Simon Magimel et Lola Fabre sont originaires du Lot. installés à Toulouse, ils vont lancer un fanzine consacré à l’Art, « Miam ». (©DR)

« Miam » est un nouveau fanzine* de libre expression pour les artistes. Ce magazine alternatif et 100 % créatif, créé à l’initiative de deux Lotois Simon Magimel et Lola Fabre, va sortir début mars 2022.

Passionnés par le graphisme, l’édition…

À l’origine, deux expatriés lotois, Simon Magimel et Lola Fabre installés à Toulouse. Amis de longues dates et ayant les mêmes goûts pour le graphisme, l’impression et l’édition, ils se sont lancés dans cette aventure.

Simon Magimel est réalisateur et musicien mais depuis quelque temps il s’intéresse au graphisme. Il est très passionné par les arts. « Avec Lola nous nous connaissons très bien. Elle vient de finir ses études aux Beaux-Arts et nous avons déjà réalisé des projets ensemble. Tous les deux nous aimons les arts, les métiers de l’impression et de l’édition. Et nous voulions être indépendants » explique Simon Magimel sur les raisons qui les ont poussés à créer ce fanzine.

Les compétences, acquises de l’un et l’autre ont permis de monter ce projet collaboratif qui a pour but d’amuser, de divertir mais surtout de promouvoir des artistes, dessinateurs, musiciens, collectifs d’artistes ou tout simplement des personnes qui ont envie de partager un projet qui leur tient à cœur.

Le fanzine « Miam »

« L’idée de ce magazine est de pouvoir donner un espace de création aux artistes bien plus grand qu’un compte Facebook ou Instagram, que les artistes jouissent d’une plus grande visibilité. Ainsi le lecteur peut également découvrir différents univers » précise Simon Magimel il poursuit « Pour chaque numéro, un thème est donné et un appel à projet est fait, de manière à ce que chaque numéro soit réalisé par des personnes différentes. Parmi les créations des artistes, il y a aussi des interviews, des jeux, ainsi que des chroniques ».

D’ailleurs dans le 1er numéro, Simon Magimel a interviewé la webradio indépendante « Ola » de Marseille. Elle est axée principalement sur la culture marseillaise spécialisée dans les musiques électroniques et les esthétiques d’avant-garde. Une chronique est consacrée à un média toulousain « Effet tunnel » orienté sur la musique électronique. Il parlera à chaque parution de la scène musicale toulousaine en mettant en avant les collectifs et projets du territoire.

Pourquoi « Miam » ?

« Question très compliquée que de choisir un titre. On a eu une réunion avec plein d’amis où une multitude de mots sont venus et puis le mot « Miam » est arrivé comme une évidence. Il n’y a pas une grande histoire » s’amuse à raconter Simon Magimel.
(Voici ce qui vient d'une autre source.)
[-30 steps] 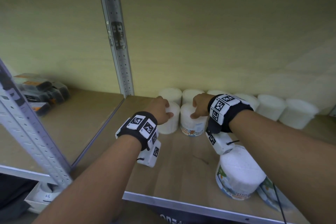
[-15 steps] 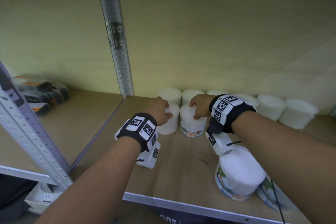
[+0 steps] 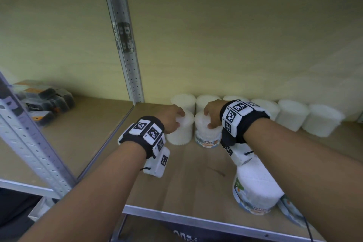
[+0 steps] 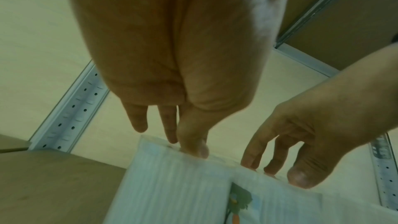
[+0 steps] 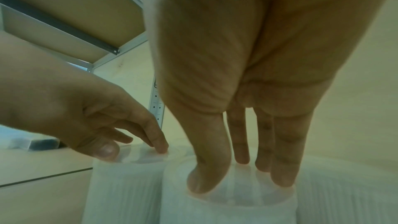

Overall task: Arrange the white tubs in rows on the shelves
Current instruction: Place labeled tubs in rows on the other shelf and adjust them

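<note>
Two white tubs stand side by side in front of the back row of tubs (image 3: 292, 114) on the wooden shelf (image 3: 186, 179). My left hand (image 3: 179, 119) rests thumb and fingertips on the lid of the plain left tub (image 3: 180, 133). My right hand (image 3: 208, 120) does the same on the "Cotton Buds" tub (image 3: 208, 135). In the wrist views the fingers (image 5: 280, 173) are fairly straight and only touch the lids. The left wrist view shows my left thumb (image 4: 193, 151) on the left tub's near rim.
Two more labelled tubs (image 3: 255, 188) sit near the shelf's front metal edge (image 3: 196, 220), under my right forearm. A perforated metal upright (image 3: 125, 45) stands at the back left. Dark boxes (image 3: 45, 100) lie on the neighbouring shelf to the left.
My right hand's fingers have uncurled from over its tub and now only touch the lid. Both tubs and my left hand have stayed almost in place.
</note>
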Available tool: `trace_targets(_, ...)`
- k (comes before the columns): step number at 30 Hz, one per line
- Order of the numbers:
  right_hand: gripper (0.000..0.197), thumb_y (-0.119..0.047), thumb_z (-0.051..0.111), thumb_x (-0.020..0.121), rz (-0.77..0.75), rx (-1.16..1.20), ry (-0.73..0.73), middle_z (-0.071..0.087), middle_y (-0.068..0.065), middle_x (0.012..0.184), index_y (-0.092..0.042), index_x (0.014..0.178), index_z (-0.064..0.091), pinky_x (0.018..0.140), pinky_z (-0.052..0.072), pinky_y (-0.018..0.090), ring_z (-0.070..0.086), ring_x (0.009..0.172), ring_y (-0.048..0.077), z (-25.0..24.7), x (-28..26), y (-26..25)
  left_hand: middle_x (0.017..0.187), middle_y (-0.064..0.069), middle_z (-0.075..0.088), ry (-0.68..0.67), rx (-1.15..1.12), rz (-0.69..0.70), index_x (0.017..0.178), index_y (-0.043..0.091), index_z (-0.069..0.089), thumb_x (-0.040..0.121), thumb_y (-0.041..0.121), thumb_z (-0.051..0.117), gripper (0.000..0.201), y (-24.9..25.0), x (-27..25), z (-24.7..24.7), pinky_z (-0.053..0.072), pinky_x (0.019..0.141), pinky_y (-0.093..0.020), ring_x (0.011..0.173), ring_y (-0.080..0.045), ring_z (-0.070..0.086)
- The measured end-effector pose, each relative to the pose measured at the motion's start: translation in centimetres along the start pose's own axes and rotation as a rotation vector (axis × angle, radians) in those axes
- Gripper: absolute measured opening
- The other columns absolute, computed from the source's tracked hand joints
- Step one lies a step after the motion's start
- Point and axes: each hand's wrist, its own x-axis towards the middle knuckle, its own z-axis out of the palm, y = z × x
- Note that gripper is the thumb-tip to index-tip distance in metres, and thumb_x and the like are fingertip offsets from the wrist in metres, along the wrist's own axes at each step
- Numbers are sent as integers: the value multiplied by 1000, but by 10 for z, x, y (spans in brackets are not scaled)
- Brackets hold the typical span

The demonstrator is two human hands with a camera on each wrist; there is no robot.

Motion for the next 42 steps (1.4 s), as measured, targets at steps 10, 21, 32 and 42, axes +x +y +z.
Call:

15 artistes (graphistes, illustrateurs, tatoueurs, photographes…) participent au numéro 1

À chaque numéro, un thème différent sera abordé et soumis aux artistes pour réaliser des créations libres. Les deux artistes concepteurs de ce magazine précisent « pour le premier numéro, le thème que nous avons proposé est « Transformation » offrant à chacun des ressentis très différents et nous permet d’évoquer des idées personnelles. La société est en train de changer, la manière de penser également donc le thème était tout trouvé pour un premier numéro même si cela fait bizarre comme accroche de lancement d’un magazine. Quinze artistes ont participé à ce 1er numéro. Parmi eux, nous retrouvons des illustrateurs, des graphistes, des tatoueurs, des photographes (amateurs, étudiants et pro)… Ce numéro sera centré sur le dessin et l’image. À travers des interviews, nous donnons aussi la parole à un collectif d’artistes ainsi qu’à une radio du sud de la France. Nous nous réservons encore d’autres surprises et ces rubriques sont amenées à évoluer avec le temps selon les propositions des participants ».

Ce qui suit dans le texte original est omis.